The comet's name is 67P / Churyumov-Gerasimenko.
It is a "misshapen lump of ice and dust swinging in a wide circuit round the Sun at around 34,175 mph (55,000 kmh)". It also is being quietly dubbed the 'rubber duck' comet. (it does look just like a rubber duckie)
Many scientists believe that studying a comet like this can be one way of unlocking the mysteries of the origins of life itself. The thought being that organic materials likely crashed into Earth untold millions, billions of years ago, seeding micro-somethings that eventually blossomed the entirety of life on Earth! It's just one theory of many, in regards to the origins of life. But, even if that's not how it happened, much can be learned and gained by studying a comet in real time. And Rosetta will have 17 months of real time in which to do just that. The probe and the comet will be in locked orbit, as they both are hurled ever closer to the sun.
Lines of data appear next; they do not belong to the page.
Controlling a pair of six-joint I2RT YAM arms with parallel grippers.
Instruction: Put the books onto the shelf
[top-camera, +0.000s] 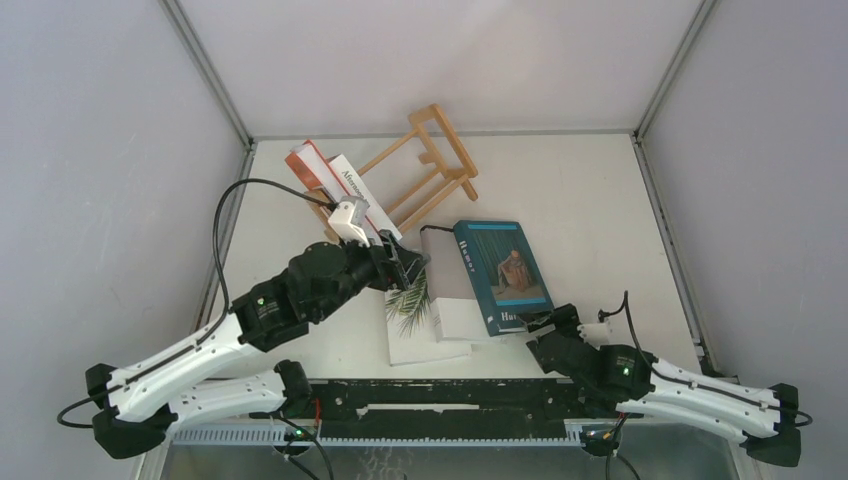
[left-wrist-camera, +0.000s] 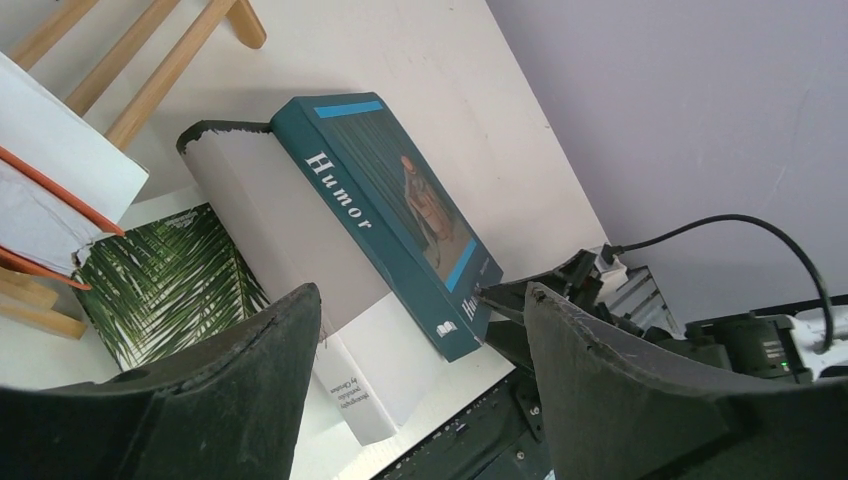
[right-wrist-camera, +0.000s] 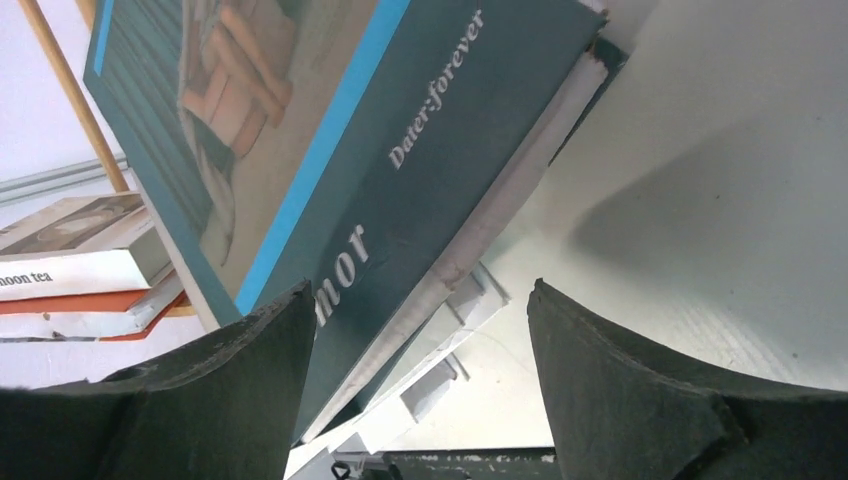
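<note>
Your left end effector (top-camera: 405, 265) is spread wide and empty, over the palm leaf book (top-camera: 410, 322). Your right end effector (top-camera: 540, 325) is spread too, by the near corner of the teal book (top-camera: 505, 270). That book lies on the grey-white book (top-camera: 447, 300). The orange-red book (top-camera: 303, 163) rests on the shelf (top-camera: 432, 165).

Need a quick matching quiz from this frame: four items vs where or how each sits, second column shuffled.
Column 1:
1. Humor book
2. palm-leaf book
3. orange-red book
4. right fingers

Column 2:
A. on the shelf, at its left end
B. open, at the teal cover's near corner
C. lying on top of the grey-white book
D. flat on the table, bottom of the pile

Pairs: 1-C, 2-D, 3-A, 4-B
</note>
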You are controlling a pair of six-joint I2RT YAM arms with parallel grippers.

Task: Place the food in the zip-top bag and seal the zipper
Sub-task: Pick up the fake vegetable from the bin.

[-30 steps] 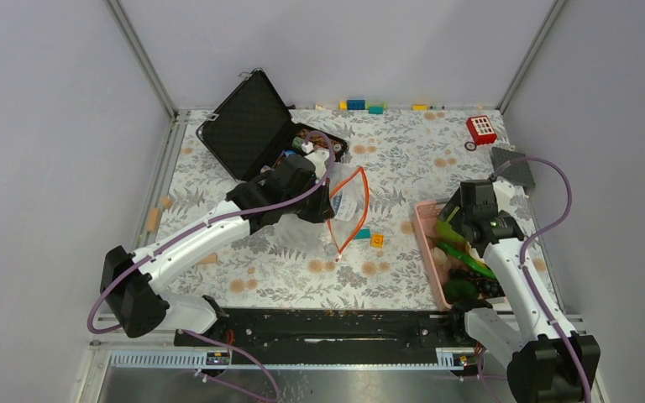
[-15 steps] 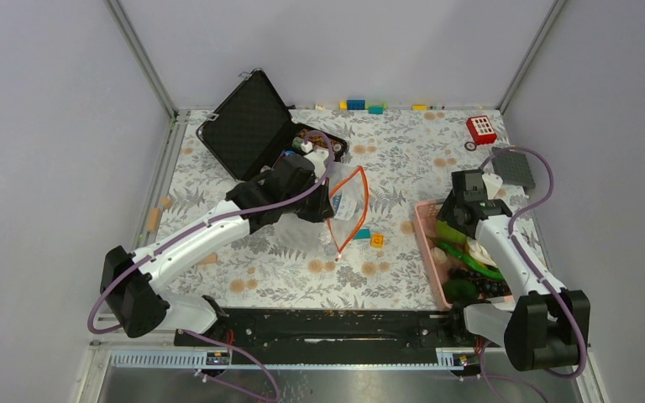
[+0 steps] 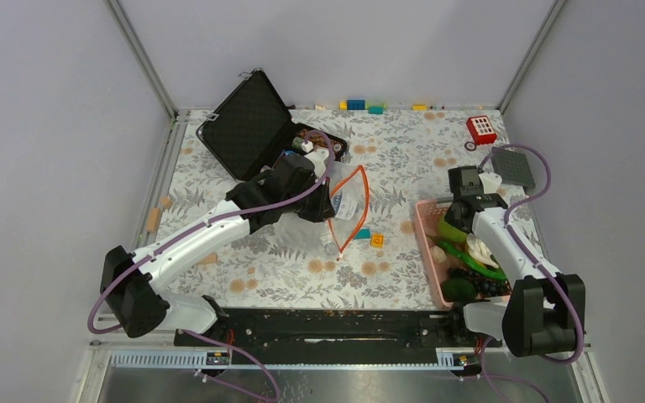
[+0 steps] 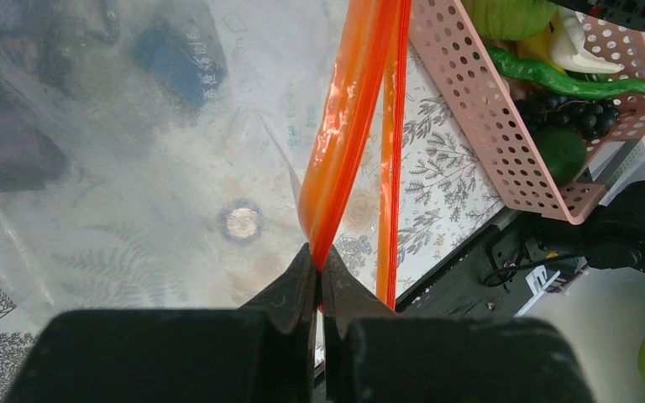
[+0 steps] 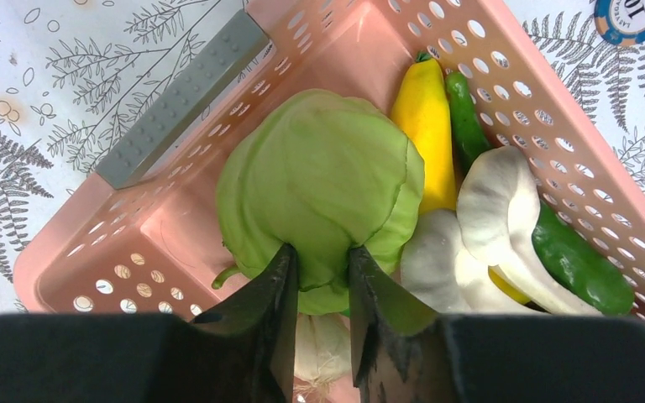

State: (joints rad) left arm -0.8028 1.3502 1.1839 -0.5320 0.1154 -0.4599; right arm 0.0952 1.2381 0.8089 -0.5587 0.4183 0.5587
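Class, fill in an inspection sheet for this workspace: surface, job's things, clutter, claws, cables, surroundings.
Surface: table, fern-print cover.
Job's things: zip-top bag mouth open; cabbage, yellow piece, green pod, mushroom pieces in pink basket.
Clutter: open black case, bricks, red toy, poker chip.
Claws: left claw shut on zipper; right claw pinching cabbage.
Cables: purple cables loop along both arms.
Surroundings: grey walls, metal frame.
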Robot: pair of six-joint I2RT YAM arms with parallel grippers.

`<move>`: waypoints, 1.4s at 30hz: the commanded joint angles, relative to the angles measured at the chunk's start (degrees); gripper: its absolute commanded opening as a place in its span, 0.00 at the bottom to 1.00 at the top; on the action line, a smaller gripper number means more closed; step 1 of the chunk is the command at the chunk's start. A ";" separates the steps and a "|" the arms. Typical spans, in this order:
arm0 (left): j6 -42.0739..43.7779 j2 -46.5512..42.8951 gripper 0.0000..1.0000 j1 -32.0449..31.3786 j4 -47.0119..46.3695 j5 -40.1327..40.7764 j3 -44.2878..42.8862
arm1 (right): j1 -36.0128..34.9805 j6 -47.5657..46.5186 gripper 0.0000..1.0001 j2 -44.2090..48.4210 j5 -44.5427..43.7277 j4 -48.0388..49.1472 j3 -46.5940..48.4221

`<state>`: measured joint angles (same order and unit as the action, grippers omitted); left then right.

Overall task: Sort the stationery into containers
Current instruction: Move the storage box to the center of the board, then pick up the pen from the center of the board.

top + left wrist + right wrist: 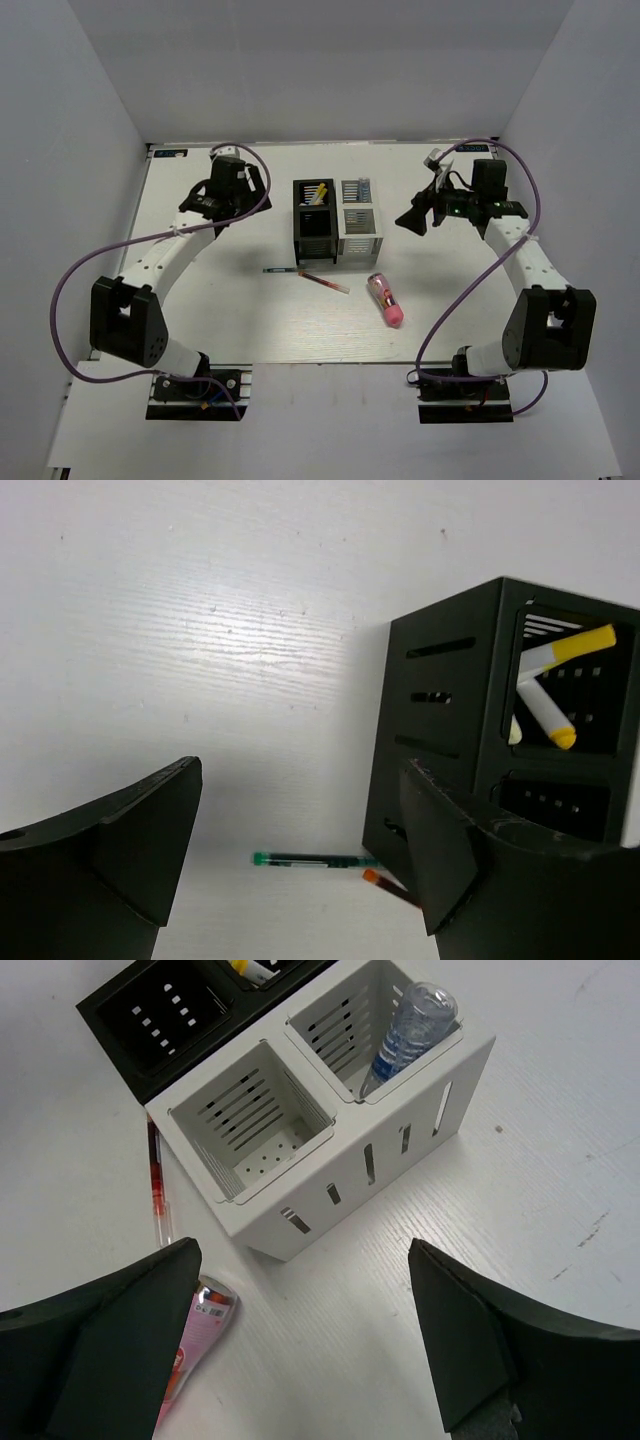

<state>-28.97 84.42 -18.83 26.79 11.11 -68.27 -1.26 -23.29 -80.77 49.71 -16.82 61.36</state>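
Pink tube (195, 1335) near right end effector (303, 1247), black bin (440, 740) beside left end effector (300, 770), both spread open, empty

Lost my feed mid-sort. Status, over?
Left claw, right claw open, empty. Yellow-tipped sticks in far black bin, clear tube in far white bin. Dark pen, red pen, pink tube on table. Nothing covers them.

The table (200, 630) is matt white with faint grain. The black bins (440, 710) and white bins (425, 1120) look matt. The clear tube (405, 1030) looks like glossy plastic.
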 commanded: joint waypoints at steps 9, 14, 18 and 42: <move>9.45 -14.36 0.18 0.02 -5.24 -13.46 10.34 | -1.90 -26.75 0.73 7.10 13.56 -18.73 5.87; 15.08 -27.01 0.24 0.02 -7.45 -16.04 17.90 | -13.06 -32.43 0.00 10.89 10.94 -21.25 3.61; 15.70 -33.70 0.82 0.02 -6.67 -13.06 20.81 | -25.59 -30.68 0.20 13.89 5.32 -12.64 -6.32; 16.75 -35.64 0.89 0.02 -1.21 -11.91 22.57 | -49.28 -3.35 0.53 -20.73 -40.41 9.88 2.26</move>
<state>-12.86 49.08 -18.87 25.47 -0.03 -45.63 -49.74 -29.21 -99.39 11.57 -7.60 61.43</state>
The ten year journey for Rosetta to get to 67P has been a wild and interesting ride. The spacecraft has ventured about 4 billion miles across the asteroid belt and more than five times the Earth's distance from the Sun. The scientists involved have even used a few planets' gravitational forces in our solar system to help propel Rosetta ever faster (and with less need for internal power combustion) toward the comet. Also of note, its being run be solar power at the moment, with just enough energy contained to heat the equipment on board, to adjust to the frigid temperatures of deep space.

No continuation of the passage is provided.